On Tue, 2013-07-02 at 21:34 +0200, Oleg Nesterov wrote:
> To remind/summarise, the usage of unregister_trace_probe() in
> trace_kprobe.c and trace_uprobe.c is racy.
> 
> unregister_trace_probe() checks trace_probe_is_enabled() but
> we can't trust the result, we can race with kprobe_register()
> which is going to set TP_FLAG_TRACE/PROFILE.
> 
> And we can't add the new lock (or reuse probe_lock) to avoid
> the race. kprobe_register() is called under event_mutex, so
> unregister_trace_probe() can't hold this new lock around
> unregister_probe_event() which takes event_mutex.
> 
> And we shouldn't shift event_mutex from trace_remove_event_call()
> to its callers, this lock should be private to the core tracing
> code.
> 
> 
> Masami, Steven.

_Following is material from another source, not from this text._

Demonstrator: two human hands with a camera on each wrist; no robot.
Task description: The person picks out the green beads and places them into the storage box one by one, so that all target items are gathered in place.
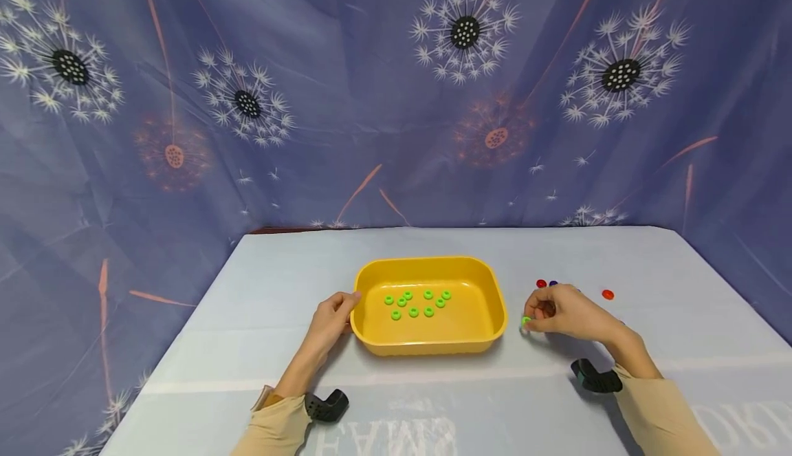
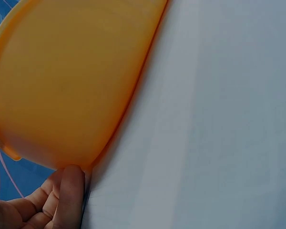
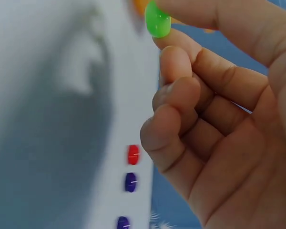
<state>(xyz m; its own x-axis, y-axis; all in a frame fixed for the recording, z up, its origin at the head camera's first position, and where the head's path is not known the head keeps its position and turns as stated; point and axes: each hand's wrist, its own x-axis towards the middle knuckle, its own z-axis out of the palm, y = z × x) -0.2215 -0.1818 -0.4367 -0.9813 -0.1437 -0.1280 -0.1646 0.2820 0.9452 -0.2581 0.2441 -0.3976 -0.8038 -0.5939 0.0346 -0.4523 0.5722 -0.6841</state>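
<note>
My left hand (image 1: 332, 317) holds the left end of a yellow plastic tray (image 1: 427, 348). In the left wrist view the curled fingers (image 2: 70, 191) touch the underside of the tray (image 2: 76, 86) near its corner, and the thumb is at its rim. Several small green rings (image 1: 413, 312) lie scattered on the tray's floor. Right of the tray, my right hand (image 1: 566, 311) pinches one more green ring (image 3: 157, 20) between thumb and index finger, just above the table. The other fingers of that hand are loosely curled.
Beyond the right hand lie a red bead (image 1: 541, 283), a dark blue bead (image 1: 553, 283) and an orange-red bead (image 1: 608, 294), partly masked by the hand. A white cloth covers the table (image 1: 260, 270). A blue patterned curtain (image 1: 371, 98) hangs behind it.
</note>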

What do you think about the patch below?
> 
> To simplify, lets ignore trace_module_remove_events() which calls
> __trace_remove_event_call() too, although at first glance this
> case should be fine too.

We can't ignore modules. If it fails to be removed, then it will leak
memory.

> 
> It really seems to me that trace_remove_event_call() should not
> succeed if this ftrace_event_call is "active". Even if we forget
> about perf, ftrace_event_enable_disable(file, 0) doesn't guarantee
> reg(call, TRACE_REG_UNREGISTER) if SOFT_MODE is set.
> 
> 
> 
> If something like this patch can work then we can fix trace_kprobe.
> unregister_trace_probe() can do unregister_probe_event() first and
> abort if trace_remove_event_call() fails.
> 
> As for release_all_trace_probes(), we lose the all-or-nothing
> semantics, but probably this is fine.
> 
> Or I misunderstood this logic completely?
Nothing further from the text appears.